Cari

Intensi Doa Paus Bulan Juni: Agar Olahraga Menjadi Sarana Perdamaian dan Persaudaraan

Paus Leo XIV merilis intensi doanya untuk bulan Juni dan mengajak umat Katolik untuk berdoa "bagi nilai-nilai olahraga", agar setiap kegiatan olahraga dapat memajukan perdamaian, persaudaraan, dan persekutuan.

Deborah Castellano Lubov

 

Paus Leo XIV mengajak umat Katolik di seluruh dunia untuk bergabung dengannya sepanjang bulan Juni dalam doa bagi nilai-nilai luhur olahraga.

Ajakan tersebut disampaikan melalui video bulanan "Berdoa Bersama Paus" (Pray with the Pope) yang dirilis pada Kamis dan dipersiapkan oleh Jaringan Doa Sedunia Paus (Pope's Worldwide Prayer Network).

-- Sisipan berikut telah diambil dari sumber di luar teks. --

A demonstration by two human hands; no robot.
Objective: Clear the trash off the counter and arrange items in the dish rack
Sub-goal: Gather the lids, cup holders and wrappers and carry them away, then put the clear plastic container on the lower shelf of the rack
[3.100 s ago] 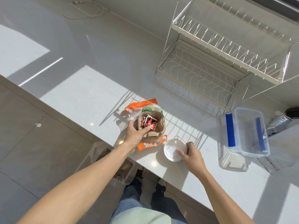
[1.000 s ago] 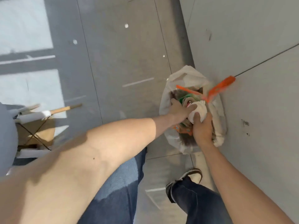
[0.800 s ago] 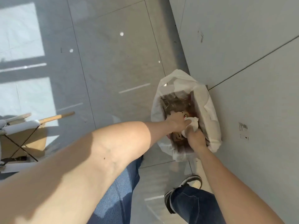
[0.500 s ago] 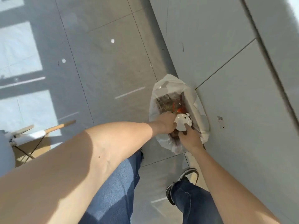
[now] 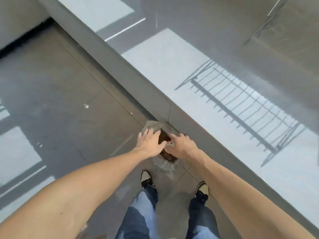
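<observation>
A white trash bag [image 5: 152,125] stands on the floor against the counter front, below my hands. Brown trash fills it, and a white cup lid [image 5: 170,144] shows between my hands, lying in the bag. My left hand [image 5: 149,144] hovers over the bag's left side with its fingers spread and nothing in it. Over the bag's right side, my right hand [image 5: 183,146] is also spread and empty. The dish rack [image 5: 269,30] is a blurred wire shape at the top right on the counter [image 5: 165,66].
The counter edge runs diagonally from top left to bottom right, with the rack's shadow across its sunlit top. My two shoes [image 5: 146,177] stand on the grey tiled floor just behind the bag. The frame is blurred by motion.
Both hands have let go of the cup and wrappers, which now lie in the bag, and have lifted out of it with fingers apart. The view has swung up to the counter.
</observation>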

Dalam doanya, Paus mengakui bahwa dunia olahraga memiliki banyak manfaat sekaligus tantangan tersendiri. Karena itu, ia berdoa agar olahraga senantiasa menjadi sarana yang memajukan perdamaian dan persaudaraan.

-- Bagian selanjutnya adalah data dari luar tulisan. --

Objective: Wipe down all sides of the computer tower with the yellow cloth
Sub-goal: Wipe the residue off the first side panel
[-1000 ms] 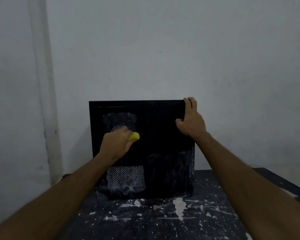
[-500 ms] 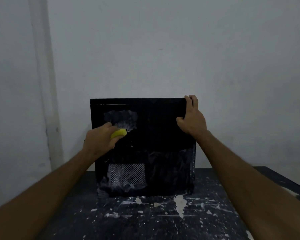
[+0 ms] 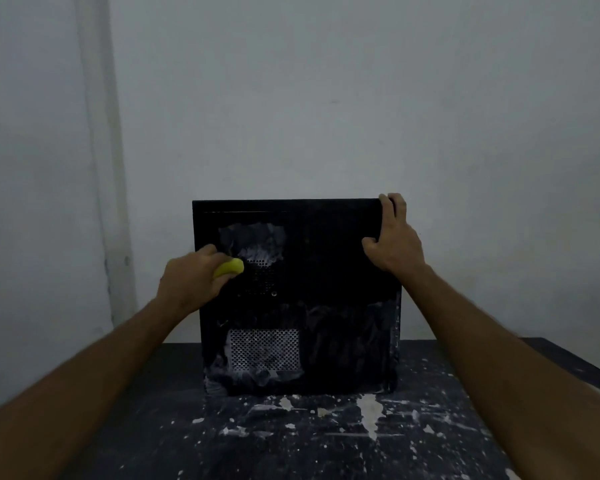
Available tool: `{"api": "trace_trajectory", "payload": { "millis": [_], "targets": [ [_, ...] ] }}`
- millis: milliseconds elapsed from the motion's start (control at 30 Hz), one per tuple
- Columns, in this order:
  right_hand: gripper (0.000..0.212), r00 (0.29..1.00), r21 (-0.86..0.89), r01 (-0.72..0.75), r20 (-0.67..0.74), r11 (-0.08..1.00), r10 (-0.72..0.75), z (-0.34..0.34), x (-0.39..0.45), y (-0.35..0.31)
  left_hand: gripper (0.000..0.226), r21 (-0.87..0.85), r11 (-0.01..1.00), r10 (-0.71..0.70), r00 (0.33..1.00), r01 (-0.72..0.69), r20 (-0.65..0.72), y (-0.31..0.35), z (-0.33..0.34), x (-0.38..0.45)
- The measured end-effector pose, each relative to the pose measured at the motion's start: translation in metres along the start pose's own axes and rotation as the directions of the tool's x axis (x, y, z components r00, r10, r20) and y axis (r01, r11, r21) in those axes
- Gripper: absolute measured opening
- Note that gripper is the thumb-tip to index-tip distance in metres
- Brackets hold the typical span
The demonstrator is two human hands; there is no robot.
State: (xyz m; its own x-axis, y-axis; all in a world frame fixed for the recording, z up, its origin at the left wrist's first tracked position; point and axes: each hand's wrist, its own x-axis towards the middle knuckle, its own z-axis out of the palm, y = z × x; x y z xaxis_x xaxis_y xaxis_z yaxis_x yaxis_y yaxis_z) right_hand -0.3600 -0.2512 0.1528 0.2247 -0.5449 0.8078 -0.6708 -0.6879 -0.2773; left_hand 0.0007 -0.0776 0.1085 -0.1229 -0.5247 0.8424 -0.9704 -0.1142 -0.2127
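Black computer tower point(image 3: 326, 271) upright on table, dusty smears, yellow cloth point(image 3: 228, 267) bunched against its left side

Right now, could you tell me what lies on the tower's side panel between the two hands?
In the head view, only bare panel of the computer tower with a dim vent lies between the left hand, gripping the yellow cloth, and the right hand.

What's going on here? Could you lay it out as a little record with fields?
Setting: paint-spattered dark table against a pale wall
Object: black computer tower, upright, dusty side panel facing the camera
Left hand: grips a bunched yellow cloth against the panel's upper left
Right hand: holds the tower's top right corner
Vent: perforated grille, lower left
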Motion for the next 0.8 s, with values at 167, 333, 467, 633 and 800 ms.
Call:
{"api": "trace_trajectory", "payload": {
  "millis": [167, 333, 467, 633, 800],
  "targets": [
    [0.084, 1.0, -0.008, -0.002, -0.002, 1.0, 0.002, 0.0, 0.0, 0.0, 0.05, 0.027, 1.0, 0.004, 1.0, -0.004, -0.003, 0.001, -0.004, 0.004],
    [0.084, 1.0, 0.001, -0.016, -0.011, 1.0, 0.016, 0.001, 0.001, -0.003, 0.059, -0.002, 0.995, 0.1, 0.992, -0.1, 0.076, 0.013, -0.002, 0.01],
    [0.086, 1.0, -0.002, -0.021, -0.002, 1.0, 0.021, 0.002, 0.001, -0.003, 0.04, -0.083, 0.994, -0.074, 0.997, 0.073, -0.01, 0.023, -0.003, 0.009],
    [0.085, 1.0, 0.0, -0.015, -0.014, 1.0, 0.015, 0.002, 0.001, -0.001, 0.051, -0.087, 0.996, -0.017, 1.0, 0.016, -0.007, 0.035, -0.001, 0.013],
    [0.086, 1.0, -0.005, 0.001, -0.019, 1.0, -0.001, 0.002, 0.001, 0.0, 0.042, -0.12, 0.991, -0.061, 0.998, 0.061, 0.003, 0.053, -0.004, 0.029]
  ]
}}
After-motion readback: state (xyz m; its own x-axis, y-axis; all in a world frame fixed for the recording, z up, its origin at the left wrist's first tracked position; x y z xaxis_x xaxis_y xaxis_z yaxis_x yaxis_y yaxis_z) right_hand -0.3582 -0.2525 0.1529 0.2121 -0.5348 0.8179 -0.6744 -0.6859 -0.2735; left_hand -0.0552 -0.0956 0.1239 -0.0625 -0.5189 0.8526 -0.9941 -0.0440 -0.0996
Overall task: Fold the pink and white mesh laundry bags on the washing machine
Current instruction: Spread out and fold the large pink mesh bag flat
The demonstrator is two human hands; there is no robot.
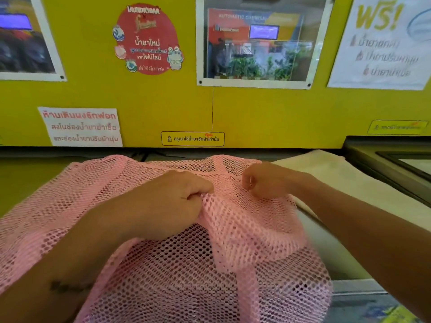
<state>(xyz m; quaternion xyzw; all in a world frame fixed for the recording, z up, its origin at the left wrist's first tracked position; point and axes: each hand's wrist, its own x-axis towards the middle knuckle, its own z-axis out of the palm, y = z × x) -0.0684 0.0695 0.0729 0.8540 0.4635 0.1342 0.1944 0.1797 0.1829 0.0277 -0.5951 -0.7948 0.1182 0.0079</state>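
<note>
Pink mesh bag (233, 252) looks light, floppy; left hand (168, 203) and right hand (263, 180) each pinch bunched netting mid-bag; edges likely give cleaner folds.

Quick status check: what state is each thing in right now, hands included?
Pink bag: spread out, bunched at the middle, not yet folded.
White bag: lying flat behind the right arm, untouched.
Left hand: gripping pink mesh.
Right hand: pinching pink mesh.
</note>
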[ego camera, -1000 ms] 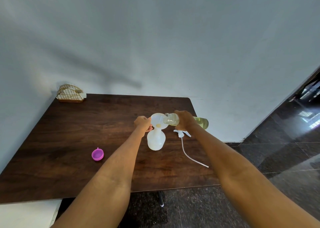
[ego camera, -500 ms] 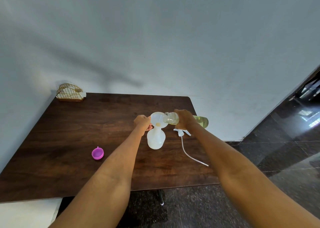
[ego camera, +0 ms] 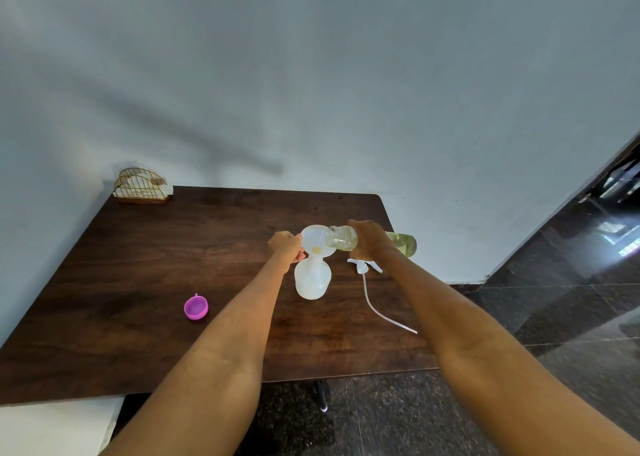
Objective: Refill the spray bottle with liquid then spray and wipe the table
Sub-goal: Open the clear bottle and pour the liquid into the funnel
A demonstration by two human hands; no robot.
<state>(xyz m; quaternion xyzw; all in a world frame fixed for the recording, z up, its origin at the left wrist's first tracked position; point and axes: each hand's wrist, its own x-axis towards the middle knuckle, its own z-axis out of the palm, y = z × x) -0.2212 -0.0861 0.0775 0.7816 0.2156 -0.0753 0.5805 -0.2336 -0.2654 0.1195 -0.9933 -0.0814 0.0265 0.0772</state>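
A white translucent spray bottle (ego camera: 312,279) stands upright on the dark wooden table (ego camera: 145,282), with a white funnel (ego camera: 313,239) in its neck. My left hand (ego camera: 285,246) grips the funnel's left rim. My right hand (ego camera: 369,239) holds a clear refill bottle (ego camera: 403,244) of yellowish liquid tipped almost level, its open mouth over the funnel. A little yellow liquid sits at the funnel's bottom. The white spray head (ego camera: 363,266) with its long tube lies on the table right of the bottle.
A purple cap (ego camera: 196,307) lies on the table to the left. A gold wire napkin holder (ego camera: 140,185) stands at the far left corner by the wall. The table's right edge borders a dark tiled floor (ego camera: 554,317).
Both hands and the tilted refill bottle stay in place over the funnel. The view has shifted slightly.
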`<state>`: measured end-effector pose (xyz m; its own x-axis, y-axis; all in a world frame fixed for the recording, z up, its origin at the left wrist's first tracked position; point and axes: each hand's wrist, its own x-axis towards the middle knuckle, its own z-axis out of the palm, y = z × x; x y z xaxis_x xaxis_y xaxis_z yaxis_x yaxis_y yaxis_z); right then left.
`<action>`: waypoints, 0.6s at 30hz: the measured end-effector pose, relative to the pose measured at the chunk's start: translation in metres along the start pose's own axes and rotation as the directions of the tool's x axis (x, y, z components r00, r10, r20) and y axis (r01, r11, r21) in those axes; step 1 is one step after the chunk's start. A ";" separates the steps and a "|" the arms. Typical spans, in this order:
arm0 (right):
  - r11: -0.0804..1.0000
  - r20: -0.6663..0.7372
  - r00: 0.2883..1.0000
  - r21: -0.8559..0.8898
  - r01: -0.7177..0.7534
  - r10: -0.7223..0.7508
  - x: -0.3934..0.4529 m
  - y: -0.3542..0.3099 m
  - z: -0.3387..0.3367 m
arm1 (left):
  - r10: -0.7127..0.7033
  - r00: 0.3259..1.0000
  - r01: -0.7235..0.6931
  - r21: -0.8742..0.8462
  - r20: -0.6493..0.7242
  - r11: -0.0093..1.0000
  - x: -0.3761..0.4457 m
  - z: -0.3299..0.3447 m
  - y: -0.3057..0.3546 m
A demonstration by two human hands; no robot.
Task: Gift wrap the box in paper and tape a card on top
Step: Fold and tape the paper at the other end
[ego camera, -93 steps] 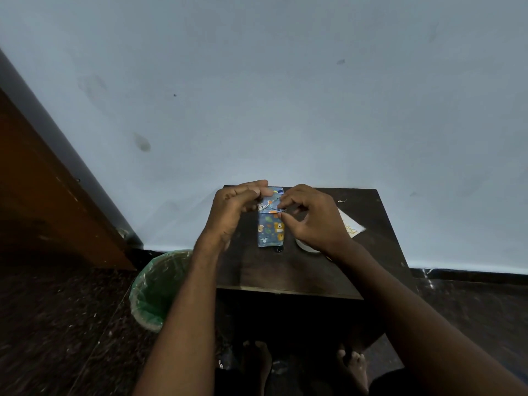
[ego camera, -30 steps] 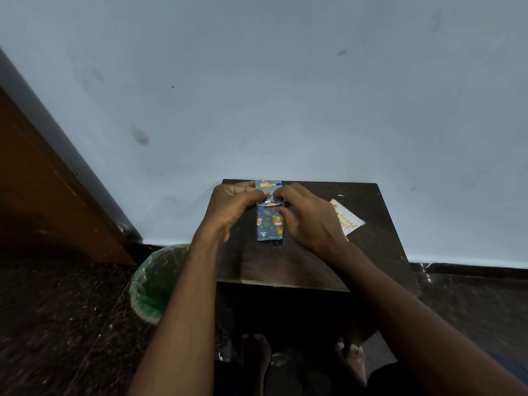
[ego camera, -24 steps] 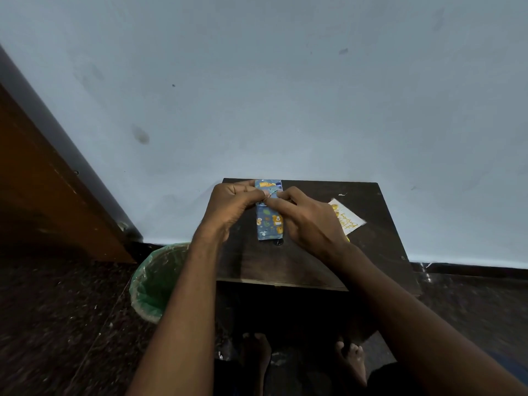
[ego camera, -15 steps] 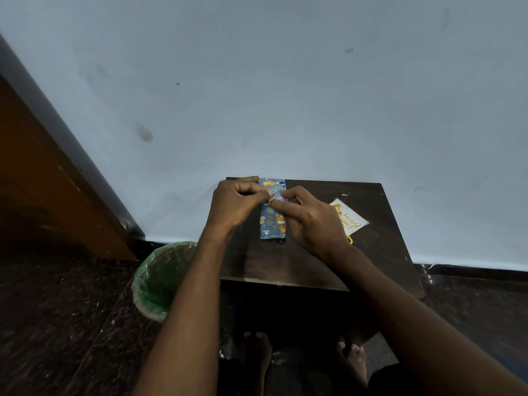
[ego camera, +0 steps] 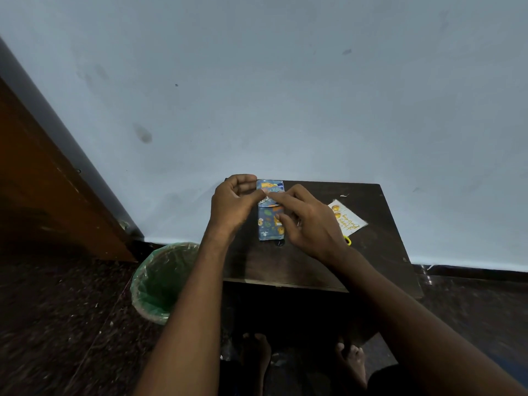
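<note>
A small box wrapped in blue cartoon-print paper (ego camera: 268,225) lies lengthwise on the dark wooden table (ego camera: 300,267), near its far edge. My left hand (ego camera: 233,205) grips the box's left side, thumb and fingers curled at the paper fold on top. My right hand (ego camera: 305,221) lies over the box's right side, its index finger pressing the folded flap down. A white greeting card (ego camera: 347,218) with yellow lettering lies on the table to the right, apart from the box.
A bin lined with a green bag (ego camera: 164,281) stands on the floor left of the table. A pale wall rises directly behind the table. A brown wooden door (ego camera: 43,181) is at the left. A small yellow object (ego camera: 347,240) peeks out beside my right wrist.
Both hands stay on the box's folded top. My right index finger has slid along the flap toward the left hand. The camera view shifted slightly.
</note>
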<state>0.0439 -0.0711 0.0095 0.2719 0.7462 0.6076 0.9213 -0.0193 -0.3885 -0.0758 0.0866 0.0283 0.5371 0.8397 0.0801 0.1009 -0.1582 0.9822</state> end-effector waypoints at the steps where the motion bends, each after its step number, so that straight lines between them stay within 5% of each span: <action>1: 1.000 0.025 1.000 -0.026 0.007 -0.006 0.000 0.000 0.000 | 0.008 1.000 -0.008 0.001 -0.008 1.000 0.000 0.001 -0.001; 6: 0.999 0.097 0.995 -0.051 -0.012 0.017 0.001 -0.004 0.000 | 0.040 0.999 -0.040 0.052 0.003 0.998 -0.003 0.004 -0.002; 14: 0.958 -0.101 0.990 0.279 -0.069 0.101 0.005 -0.004 -0.013 | 0.040 0.998 -0.040 0.006 0.042 0.999 -0.002 0.004 0.000; 18: 0.831 -0.073 0.940 0.494 -0.255 0.332 0.006 -0.006 -0.008 | 0.077 0.995 -0.079 0.023 0.066 0.997 -0.002 0.005 0.001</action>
<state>0.0425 -0.0718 0.0211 0.5820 0.6466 0.4932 0.5589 0.1225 -0.8201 -0.0723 0.0818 0.0283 0.5974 0.7888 0.1446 0.0773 -0.2361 0.9687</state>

Sekolah Persaudaraan, Perdamaian, dan Perjumpaan

Paus mengucap syukur kepada Tuhan atas "anugerah olahraga, bagi mereka yang memuliakan Allah melalui latihan jasmani mereka, bagi persahabatan yang lahir di lapangan, dan sukacita bermain sebagai sebuah tim."

Mengingat bahwa Tuhan mengajarkan bahwa "dalam kehidupan, seperti dalam permainan, tidak seorang pun diselamatkan sendirian", Paus menegaskan bahwa manusia membutuhkan sesama untuk bertumbuh, belajar menghormati orang lain, melampaui keterbatasan diri, dan merayakan bersama keberhasilan yang dicapai.

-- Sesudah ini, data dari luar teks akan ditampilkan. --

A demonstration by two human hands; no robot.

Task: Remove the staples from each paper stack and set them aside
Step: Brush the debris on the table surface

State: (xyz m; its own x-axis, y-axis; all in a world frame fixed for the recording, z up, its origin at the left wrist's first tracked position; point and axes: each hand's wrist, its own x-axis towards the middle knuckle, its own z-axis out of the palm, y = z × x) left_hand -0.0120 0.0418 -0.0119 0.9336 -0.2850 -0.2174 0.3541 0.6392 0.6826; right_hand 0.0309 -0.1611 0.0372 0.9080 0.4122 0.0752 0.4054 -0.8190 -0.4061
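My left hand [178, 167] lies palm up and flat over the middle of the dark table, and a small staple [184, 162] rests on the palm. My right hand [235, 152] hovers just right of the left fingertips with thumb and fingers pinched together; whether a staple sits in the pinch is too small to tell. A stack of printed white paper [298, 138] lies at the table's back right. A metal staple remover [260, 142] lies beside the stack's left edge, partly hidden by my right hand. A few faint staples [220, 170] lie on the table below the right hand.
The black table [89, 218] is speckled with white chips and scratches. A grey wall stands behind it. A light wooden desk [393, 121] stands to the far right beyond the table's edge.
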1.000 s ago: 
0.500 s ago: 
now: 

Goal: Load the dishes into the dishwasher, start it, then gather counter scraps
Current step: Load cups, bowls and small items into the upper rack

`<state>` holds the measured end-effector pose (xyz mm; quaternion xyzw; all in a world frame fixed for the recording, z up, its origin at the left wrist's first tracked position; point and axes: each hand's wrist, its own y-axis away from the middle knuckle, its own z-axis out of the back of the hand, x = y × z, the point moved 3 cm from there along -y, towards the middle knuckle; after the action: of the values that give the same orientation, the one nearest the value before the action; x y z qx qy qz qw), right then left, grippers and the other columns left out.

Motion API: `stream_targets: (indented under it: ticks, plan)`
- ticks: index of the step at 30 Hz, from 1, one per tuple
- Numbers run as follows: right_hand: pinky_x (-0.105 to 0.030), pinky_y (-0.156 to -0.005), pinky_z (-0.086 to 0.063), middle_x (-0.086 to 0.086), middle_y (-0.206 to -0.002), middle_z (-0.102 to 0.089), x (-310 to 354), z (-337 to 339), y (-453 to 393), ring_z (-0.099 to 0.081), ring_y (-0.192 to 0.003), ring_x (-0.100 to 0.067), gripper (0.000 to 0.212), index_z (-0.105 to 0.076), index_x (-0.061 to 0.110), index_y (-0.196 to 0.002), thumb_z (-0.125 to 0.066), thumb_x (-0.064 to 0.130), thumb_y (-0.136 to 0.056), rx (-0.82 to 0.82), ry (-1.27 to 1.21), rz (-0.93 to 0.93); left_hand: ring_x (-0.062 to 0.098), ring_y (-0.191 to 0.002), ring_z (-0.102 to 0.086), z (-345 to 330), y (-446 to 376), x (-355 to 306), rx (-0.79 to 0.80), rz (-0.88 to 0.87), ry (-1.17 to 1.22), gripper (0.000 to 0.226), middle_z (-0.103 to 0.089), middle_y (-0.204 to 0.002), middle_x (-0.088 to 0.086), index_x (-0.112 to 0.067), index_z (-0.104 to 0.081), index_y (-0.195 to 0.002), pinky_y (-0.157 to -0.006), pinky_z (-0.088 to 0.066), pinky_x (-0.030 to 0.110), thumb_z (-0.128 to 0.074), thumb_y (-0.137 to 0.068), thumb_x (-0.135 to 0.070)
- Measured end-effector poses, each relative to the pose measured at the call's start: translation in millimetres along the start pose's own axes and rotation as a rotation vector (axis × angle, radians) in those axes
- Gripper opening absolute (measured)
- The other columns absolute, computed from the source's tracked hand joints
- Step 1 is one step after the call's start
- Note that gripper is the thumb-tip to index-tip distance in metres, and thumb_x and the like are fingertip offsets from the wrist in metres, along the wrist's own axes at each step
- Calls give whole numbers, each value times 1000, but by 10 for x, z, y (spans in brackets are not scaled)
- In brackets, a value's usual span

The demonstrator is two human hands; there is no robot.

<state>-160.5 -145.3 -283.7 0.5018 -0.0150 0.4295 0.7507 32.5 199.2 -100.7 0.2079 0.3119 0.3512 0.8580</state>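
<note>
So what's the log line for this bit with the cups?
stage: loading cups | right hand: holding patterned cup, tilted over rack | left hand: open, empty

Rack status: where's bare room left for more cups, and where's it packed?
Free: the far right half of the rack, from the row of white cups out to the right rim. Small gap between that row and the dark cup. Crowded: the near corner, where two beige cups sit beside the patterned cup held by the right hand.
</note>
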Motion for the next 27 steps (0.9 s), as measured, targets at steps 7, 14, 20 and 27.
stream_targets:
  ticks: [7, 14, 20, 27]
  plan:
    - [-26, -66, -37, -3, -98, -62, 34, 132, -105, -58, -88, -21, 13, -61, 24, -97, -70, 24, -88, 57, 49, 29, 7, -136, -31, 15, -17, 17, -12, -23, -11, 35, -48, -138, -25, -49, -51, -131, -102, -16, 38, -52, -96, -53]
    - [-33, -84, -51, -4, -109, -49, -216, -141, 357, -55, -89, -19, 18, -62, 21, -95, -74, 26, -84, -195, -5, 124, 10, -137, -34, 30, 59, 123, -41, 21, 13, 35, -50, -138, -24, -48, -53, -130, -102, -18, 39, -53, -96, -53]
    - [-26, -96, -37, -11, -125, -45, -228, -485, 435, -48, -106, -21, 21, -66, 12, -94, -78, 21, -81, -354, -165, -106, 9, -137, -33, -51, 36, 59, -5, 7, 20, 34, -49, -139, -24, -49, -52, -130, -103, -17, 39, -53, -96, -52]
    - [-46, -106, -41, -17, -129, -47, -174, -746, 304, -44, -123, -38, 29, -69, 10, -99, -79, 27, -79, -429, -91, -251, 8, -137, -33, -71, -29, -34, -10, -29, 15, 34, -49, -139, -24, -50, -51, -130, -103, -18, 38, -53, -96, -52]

Karena itu, Paus Leo XIV berdoa agar olahraga "selalu menjadi sekolah persaudaraan, bukan persaingan yang hampa; menjadi ruang perjumpaan, bukan eksklusi; menjadi jalan menuju perdamaian, bukan kekerasan."

Mempersatukan Bangsa-Bangsa dan Mendekatkan Manusia kepada Kristus

Paus juga berdoa agar mereka yang bermain, berlatih, maupun memberikan dukungan dalam olahraga dapat menemukan di dalamnya bahasa universal yang menyatukan berbagai budaya dan bangsa, serta menumbuhkan rasa hormat, solidaritas, dan perkembangan pribadi.

Lebih lanjut, ia memohon agar setiap cabang olahraga menjadi "perumpamaan tentang kehidupan yang dijalani bersama-Mu, bekerja dengan sukacita dan usaha yang sungguh-sungguh, hidup dengan rendah hati dalam kekalahan dan penuh syukur atas kemenangan yang Engkau anugerahkan melalui Kebangkitan-Mu."

Menutup doanya, Bapa Suci memohon agar Roh Kudus senantiasa menyertai umat beriman.

"Semoga Roh-Mu tidak pernah absen dari kami, menjadikan kami satu tim yang bersatu dengan-Mu untuk membangun persekutuan dan persaudaraan dalam sejarah manusia."

Jaringan Doa Sedunia Paus

Jaringan Doa Sedunia Paus didirikan pada tahun 1844 dengan nama Apostolat Doa (Apostleship of Prayer). Karya kepausan ini dipercayakan kepada Serikat Yesus (Jesuit).

Pada Desember 2020, mendiang Pope Francis menetapkannya sebagai Yayasan Vatikan, dan pada Juli 2024 menyetujui statuta finalnya.

Saat ini jaringan tersebut hadir di lebih dari 92 negara dan membentuk komunitas rohani yang terdiri dari lebih dari 22 juta anggota yang berupaya menjalani setiap hari dalam keterbukaan terhadap misi Allah.

Pusat dari karya ini adalah intensi doa bulanan Paus yang mengajak umat beriman untuk memberi perhatian khusus pada berbagai tantangan mendesak yang dihadapi umat manusia dan misi Gereja di dunia saat ini.